### [Data excerpt]

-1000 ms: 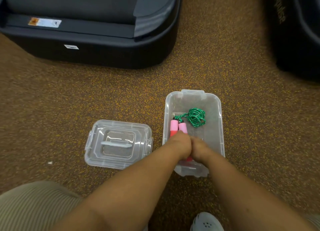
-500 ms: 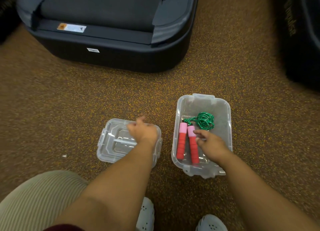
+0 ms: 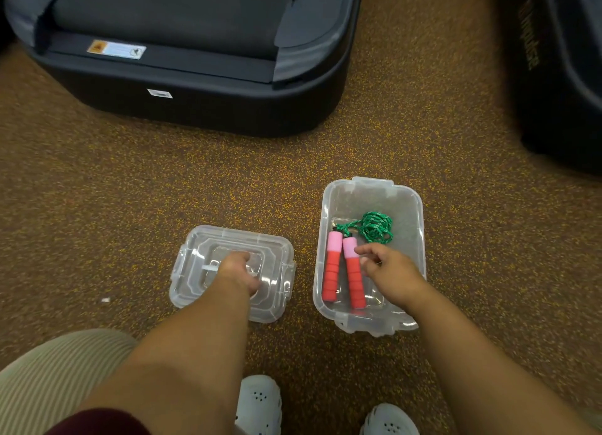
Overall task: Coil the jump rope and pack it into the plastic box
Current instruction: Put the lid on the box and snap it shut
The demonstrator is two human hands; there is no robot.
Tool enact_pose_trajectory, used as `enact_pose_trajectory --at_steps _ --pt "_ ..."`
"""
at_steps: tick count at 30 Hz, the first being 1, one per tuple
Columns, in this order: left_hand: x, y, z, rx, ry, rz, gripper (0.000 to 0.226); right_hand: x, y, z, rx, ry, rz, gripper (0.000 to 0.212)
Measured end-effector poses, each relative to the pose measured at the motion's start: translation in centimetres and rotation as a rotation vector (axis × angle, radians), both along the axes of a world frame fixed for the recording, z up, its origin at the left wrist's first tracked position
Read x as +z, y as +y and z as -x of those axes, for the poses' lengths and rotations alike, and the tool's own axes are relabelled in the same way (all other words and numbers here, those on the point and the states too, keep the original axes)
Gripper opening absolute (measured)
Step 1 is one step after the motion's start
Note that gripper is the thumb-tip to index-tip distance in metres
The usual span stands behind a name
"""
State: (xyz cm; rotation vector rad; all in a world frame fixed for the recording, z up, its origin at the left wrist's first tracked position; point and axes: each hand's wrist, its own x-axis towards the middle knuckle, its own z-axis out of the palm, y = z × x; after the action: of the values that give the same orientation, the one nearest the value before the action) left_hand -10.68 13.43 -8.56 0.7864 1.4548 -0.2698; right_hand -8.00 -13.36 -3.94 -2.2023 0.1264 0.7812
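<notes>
The fingers (image 3: 366, 250) of the right hand (image 3: 391, 276) are hanging loosely curled and slightly spread, holding nothing, just beside the pink top of the nearer handle of the jump rope (image 3: 353, 271); whether a fingertip is touching that handle cannot be told. The right hand is hovering over the near right part of the plastic box (image 3: 418, 213). The left hand (image 3: 239, 271) is lying over the middle of the lid (image 3: 195, 271), its fingers curling down around the lid's handle bar, though the hand itself is hiding how firmly they are gripping it.

The jump rope is lying inside the clear box: two red handles with pink tops are resting side by side along the left half, and the green cord (image 3: 374, 227) is sitting bunched in a coil at the far end, just beyond the handle tops. The lid is lying flat on the speckled brown floor (image 3: 130, 190), just left of the box and apart from it. Beyond them a large dark machine base (image 3: 195, 76) is standing on the floor. Two white perforated shoes (image 3: 259, 402) are showing at the bottom edge.
</notes>
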Motion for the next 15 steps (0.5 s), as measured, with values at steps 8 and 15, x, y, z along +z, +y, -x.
enact_pose_trajectory --at_steps 8,15 --pt "1.8 -0.7 -0.9 -0.092 -0.003 -0.141 0.033 0.4 -0.1 0.2 -0.017 0.011 -0.009 0.020" --pt "4.6 0.7 -3.8 -0.169 -0.123 -0.646 0.036 2.3 0.5 0.4 -0.018 -0.009 -0.020 0.025"
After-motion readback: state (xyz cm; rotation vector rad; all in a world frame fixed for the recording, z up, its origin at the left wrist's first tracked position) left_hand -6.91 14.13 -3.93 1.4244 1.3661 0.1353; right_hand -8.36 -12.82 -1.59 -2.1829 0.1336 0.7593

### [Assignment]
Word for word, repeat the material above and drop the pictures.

### [Output for this task]
-1000 ms: 
-500 ms: 
+0 ms: 
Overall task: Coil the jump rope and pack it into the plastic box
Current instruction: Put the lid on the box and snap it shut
The demonstrator is two human hands; there is no robot.
Tool enact_pose_trajectory, used as `enact_pose_trajectory --at_steps _ --pt "_ ..."`
"""
at_steps: tick count at 30 Hz, the first being 1, one per tuple
Columns, in this order: left_hand: x, y, z, rx, ry, rz, gripper (0.000 to 0.226); right_hand: x, y, z, rx, ry, rz, gripper (0.000 to 0.212)
Measured end-effector poses, each relative to the pose measured at the motion's start: translation in centimetres and rotation as a rotation vector (axis × angle, radians), both along the axes of a world frame fixed for the recording, z up, its origin at the left wrist's first tracked position
Read x as +z, y as +y and z as -x of those axes, for the poses' lengths and rotations alike, and the tool's own axes are relabelled in the same way (all other words and numbers here, those on the point and the states too, keep the original axes)
Gripper opening absolute (measured)
Step 1 is one step after the motion's start
Note that gripper is the thumb-tip to index-tip distance in metres
The usual span stands behind a name
"""
State: (xyz cm; rotation vector rad; all in a world frame fixed for the recording, z up, its origin at the left wrist's first tracked position; point and axes: each hand's wrist, its own x-axis towards the middle knuckle, its own z-axis out of the palm, y = z × x; after the action: of the values that give the same orientation, the one nearest the value before the action) left_hand -10.68 13.43 -8.56 0.7864 1.4548 -0.2698; right_hand -8.00 -13.36 -3.94 -2.2023 0.1264 0.7812
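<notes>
The fingers (image 3: 366, 250) of the right hand (image 3: 391, 276) are hanging loosely curled and slightly spread, holding nothing, just beside the pink top of the nearer handle of the jump rope (image 3: 353, 271); whether a fingertip is touching that handle cannot be told. The right hand is hovering over the near right part of the plastic box (image 3: 418, 213). The left hand (image 3: 239, 271) is lying over the middle of the lid (image 3: 195, 271), its fingers curling down around the lid's handle bar, though the hand itself is hiding how firmly they are gripping it.

The jump rope is lying inside the clear box: two red handles with pink tops are resting side by side along the left half, and the green cord (image 3: 374, 227) is sitting bunched in a coil at the far end, just beyond the handle tops. The lid is lying flat on the speckled brown floor (image 3: 130, 190), just left of the box and apart from it. Beyond them a large dark machine base (image 3: 195, 76) is standing on the floor. Two white perforated shoes (image 3: 259, 402) are showing at the bottom edge.
</notes>
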Motion for the next 15 steps (0.5 s), as measured, with values at steps 8 and 15, x, y, z along +z, +y, -x.
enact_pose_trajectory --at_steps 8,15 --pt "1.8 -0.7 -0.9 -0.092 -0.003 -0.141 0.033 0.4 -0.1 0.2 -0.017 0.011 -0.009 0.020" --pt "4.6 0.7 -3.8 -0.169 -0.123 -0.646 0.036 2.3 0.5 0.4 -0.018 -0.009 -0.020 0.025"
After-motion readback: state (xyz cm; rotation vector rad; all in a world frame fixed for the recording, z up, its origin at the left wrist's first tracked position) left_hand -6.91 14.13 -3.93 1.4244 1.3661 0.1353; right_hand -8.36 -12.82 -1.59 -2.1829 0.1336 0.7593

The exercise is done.